# What is expected:
The answer must consist of every line in the data below that holds the word "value".

Excerpts from a dataset
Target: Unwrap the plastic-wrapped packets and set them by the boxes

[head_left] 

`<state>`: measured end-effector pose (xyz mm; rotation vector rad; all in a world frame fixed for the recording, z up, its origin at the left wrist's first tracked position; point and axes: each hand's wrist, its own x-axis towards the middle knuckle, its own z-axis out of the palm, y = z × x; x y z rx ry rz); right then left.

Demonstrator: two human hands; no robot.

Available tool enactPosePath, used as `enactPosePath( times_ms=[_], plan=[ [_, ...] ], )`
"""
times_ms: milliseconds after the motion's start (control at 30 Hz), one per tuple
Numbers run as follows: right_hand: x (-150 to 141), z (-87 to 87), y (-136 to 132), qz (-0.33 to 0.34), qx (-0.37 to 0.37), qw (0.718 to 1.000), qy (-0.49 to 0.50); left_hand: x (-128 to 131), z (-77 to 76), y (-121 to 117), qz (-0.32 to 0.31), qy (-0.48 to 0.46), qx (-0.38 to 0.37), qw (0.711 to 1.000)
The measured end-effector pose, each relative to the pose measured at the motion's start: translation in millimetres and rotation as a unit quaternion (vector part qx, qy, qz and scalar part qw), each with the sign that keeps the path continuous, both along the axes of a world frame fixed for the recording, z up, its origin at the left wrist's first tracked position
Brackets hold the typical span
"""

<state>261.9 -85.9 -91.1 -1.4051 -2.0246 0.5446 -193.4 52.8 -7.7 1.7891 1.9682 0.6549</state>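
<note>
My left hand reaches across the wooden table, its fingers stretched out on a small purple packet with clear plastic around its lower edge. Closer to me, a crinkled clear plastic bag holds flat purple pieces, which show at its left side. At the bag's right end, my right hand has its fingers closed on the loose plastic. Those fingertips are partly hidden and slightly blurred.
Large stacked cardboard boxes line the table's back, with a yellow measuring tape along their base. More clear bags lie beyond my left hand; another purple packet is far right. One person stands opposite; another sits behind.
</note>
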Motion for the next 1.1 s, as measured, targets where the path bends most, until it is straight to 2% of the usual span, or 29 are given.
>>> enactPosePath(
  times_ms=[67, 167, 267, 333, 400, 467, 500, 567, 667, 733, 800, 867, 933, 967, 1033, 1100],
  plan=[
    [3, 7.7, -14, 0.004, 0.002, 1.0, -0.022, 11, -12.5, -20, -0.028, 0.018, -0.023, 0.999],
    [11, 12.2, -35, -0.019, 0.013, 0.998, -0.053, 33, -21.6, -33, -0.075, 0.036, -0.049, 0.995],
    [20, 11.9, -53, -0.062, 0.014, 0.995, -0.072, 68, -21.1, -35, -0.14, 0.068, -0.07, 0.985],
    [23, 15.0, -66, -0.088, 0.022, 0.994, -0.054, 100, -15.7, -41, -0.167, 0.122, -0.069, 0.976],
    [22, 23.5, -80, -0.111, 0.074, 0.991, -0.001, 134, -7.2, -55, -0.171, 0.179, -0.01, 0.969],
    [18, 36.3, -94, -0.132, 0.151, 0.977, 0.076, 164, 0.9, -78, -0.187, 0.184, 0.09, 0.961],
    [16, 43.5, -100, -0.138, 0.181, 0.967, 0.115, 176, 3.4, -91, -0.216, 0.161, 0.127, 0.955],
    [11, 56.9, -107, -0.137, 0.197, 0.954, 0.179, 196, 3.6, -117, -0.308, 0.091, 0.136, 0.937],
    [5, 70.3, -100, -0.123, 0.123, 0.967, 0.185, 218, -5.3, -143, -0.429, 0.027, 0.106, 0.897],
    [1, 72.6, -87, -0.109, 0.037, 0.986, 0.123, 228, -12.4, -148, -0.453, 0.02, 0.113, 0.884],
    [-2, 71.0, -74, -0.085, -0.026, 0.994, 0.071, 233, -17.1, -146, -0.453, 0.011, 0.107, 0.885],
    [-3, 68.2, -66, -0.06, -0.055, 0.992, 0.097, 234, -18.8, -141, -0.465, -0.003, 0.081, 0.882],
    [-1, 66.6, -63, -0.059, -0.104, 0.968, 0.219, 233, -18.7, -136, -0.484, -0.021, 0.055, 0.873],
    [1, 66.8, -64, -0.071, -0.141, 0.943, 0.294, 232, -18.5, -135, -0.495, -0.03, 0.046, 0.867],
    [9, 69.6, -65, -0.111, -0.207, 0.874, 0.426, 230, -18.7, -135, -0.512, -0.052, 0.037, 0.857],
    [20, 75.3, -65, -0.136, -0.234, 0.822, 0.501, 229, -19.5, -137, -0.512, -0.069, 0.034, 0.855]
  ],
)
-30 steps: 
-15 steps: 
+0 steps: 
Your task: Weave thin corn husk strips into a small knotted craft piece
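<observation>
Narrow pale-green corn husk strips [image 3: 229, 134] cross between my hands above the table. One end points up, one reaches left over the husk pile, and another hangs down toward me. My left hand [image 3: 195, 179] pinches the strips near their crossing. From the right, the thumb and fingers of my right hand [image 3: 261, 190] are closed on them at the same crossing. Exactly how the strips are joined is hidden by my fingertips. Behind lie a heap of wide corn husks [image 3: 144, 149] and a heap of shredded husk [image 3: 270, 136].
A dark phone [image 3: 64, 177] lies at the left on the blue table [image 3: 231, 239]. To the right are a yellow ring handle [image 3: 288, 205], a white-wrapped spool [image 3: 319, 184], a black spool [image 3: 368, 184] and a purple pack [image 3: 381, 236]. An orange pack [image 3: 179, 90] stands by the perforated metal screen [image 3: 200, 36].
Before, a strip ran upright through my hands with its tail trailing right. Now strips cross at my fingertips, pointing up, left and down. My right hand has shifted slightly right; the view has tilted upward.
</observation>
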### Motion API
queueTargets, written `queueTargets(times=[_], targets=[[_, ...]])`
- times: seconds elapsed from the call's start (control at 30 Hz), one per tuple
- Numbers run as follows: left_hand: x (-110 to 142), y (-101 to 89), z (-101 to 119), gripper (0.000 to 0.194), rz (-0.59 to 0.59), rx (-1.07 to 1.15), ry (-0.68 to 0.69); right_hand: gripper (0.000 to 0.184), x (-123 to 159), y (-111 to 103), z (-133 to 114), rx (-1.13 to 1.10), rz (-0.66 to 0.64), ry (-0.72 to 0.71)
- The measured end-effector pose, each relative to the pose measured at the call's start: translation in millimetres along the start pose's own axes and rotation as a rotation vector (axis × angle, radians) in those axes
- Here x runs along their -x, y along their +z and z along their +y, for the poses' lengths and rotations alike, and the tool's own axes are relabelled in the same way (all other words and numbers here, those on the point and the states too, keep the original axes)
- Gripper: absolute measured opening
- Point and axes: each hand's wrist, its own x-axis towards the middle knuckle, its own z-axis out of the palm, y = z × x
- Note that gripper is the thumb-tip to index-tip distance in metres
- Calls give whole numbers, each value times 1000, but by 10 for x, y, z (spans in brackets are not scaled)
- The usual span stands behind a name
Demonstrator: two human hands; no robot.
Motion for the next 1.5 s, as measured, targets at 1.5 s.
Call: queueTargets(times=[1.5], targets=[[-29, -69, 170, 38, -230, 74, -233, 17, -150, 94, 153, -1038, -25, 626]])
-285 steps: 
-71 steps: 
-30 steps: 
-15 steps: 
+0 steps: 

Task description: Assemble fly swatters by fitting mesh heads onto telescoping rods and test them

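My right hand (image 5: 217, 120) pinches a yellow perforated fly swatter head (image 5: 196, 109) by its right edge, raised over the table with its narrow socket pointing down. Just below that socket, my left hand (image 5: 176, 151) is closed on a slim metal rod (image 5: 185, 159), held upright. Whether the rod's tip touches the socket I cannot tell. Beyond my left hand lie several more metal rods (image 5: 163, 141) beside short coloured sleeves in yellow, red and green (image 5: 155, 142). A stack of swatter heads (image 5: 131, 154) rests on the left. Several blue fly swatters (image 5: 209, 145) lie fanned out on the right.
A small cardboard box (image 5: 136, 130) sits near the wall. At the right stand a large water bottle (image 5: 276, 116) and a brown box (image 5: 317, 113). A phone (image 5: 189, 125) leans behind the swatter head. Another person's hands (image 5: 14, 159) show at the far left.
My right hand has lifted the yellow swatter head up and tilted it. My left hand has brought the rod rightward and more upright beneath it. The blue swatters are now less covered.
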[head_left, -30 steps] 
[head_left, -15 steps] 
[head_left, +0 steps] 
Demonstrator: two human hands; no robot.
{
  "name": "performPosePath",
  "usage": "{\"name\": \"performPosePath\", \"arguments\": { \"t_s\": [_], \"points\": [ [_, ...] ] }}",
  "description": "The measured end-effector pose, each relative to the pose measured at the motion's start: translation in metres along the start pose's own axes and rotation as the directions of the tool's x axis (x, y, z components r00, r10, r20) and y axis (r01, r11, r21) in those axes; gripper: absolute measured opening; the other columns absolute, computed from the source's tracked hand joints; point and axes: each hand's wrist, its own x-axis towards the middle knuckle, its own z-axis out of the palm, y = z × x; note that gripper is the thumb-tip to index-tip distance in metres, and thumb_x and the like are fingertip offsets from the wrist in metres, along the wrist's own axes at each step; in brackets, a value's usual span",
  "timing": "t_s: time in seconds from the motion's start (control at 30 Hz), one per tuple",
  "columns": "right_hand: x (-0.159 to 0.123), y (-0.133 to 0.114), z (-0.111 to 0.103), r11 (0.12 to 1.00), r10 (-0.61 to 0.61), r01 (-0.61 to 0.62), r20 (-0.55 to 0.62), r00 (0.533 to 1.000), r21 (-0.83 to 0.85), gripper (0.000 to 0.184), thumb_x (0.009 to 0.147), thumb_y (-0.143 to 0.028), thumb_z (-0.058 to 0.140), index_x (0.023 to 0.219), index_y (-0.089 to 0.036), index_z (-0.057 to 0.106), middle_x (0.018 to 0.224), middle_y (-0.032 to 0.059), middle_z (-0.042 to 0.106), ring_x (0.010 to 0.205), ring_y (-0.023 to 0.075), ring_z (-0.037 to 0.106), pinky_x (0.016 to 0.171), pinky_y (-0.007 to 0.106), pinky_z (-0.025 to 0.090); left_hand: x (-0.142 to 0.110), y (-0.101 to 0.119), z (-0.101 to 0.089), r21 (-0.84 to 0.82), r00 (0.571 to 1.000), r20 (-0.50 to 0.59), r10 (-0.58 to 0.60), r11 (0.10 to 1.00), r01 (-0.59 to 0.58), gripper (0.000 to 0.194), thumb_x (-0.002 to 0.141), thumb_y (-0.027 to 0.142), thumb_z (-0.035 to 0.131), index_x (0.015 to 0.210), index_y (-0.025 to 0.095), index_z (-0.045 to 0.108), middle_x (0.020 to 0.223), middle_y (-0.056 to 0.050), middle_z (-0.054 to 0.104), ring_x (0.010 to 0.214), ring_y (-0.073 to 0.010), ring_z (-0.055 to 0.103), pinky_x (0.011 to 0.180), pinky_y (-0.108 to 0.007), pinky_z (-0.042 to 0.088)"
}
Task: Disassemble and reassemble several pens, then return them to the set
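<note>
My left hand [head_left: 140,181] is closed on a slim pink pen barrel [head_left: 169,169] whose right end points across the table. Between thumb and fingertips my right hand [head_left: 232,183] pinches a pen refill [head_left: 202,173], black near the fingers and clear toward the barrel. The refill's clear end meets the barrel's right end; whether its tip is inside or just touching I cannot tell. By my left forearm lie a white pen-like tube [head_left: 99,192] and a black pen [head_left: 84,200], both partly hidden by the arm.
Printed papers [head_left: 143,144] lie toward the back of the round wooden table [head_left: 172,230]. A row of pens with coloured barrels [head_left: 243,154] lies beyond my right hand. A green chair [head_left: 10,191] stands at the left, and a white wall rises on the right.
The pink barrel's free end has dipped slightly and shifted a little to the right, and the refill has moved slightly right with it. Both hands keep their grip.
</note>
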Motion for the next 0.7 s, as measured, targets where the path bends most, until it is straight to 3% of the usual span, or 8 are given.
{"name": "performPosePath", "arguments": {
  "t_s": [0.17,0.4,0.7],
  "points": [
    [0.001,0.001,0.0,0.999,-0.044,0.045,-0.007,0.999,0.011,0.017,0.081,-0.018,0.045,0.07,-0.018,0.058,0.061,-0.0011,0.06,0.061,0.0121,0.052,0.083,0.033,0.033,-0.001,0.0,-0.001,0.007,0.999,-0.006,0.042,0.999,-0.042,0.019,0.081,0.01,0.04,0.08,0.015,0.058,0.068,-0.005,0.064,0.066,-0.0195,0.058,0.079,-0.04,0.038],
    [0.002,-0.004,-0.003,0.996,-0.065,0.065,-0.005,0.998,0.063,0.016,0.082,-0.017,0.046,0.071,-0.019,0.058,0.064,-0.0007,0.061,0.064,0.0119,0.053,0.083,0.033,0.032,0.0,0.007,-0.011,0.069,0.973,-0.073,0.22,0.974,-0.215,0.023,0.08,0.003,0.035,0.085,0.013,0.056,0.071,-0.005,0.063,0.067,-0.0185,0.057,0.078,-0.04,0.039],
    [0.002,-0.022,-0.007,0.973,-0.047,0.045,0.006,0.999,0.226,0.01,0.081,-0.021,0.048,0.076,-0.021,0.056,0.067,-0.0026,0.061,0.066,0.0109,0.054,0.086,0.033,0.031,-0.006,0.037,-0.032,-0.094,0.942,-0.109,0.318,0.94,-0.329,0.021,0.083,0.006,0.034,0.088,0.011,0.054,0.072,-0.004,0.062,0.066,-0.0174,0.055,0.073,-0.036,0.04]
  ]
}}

# Task answer:
- Calls give whole numbers, each value times 1000, but by 10 for x, y, z (spans in brackets are not scaled)
  "description": "The measured end-effector pose, each relative to the pose measured at the motion's start: translation in metres along the start pose's own axes and rotation as the directions of the tool's x axis (x, y, z components r00, r10, r20) and y axis (r01, r11, r21) in those axes; gripper: absolute measured opening; the other columns absolute, computed from the source's tracked hand joints; point and axes: each hand's wrist, its own x-axis towards the middle knuckle, its own z-axis out of the palm, y = z × x; note that gripper is the thumb-tip to index-tip distance in metres, and thumb_x and the like are fingertip offsets from the wrist in metres, along the wrist's own axes at each step; in brackets, a value's usual span",

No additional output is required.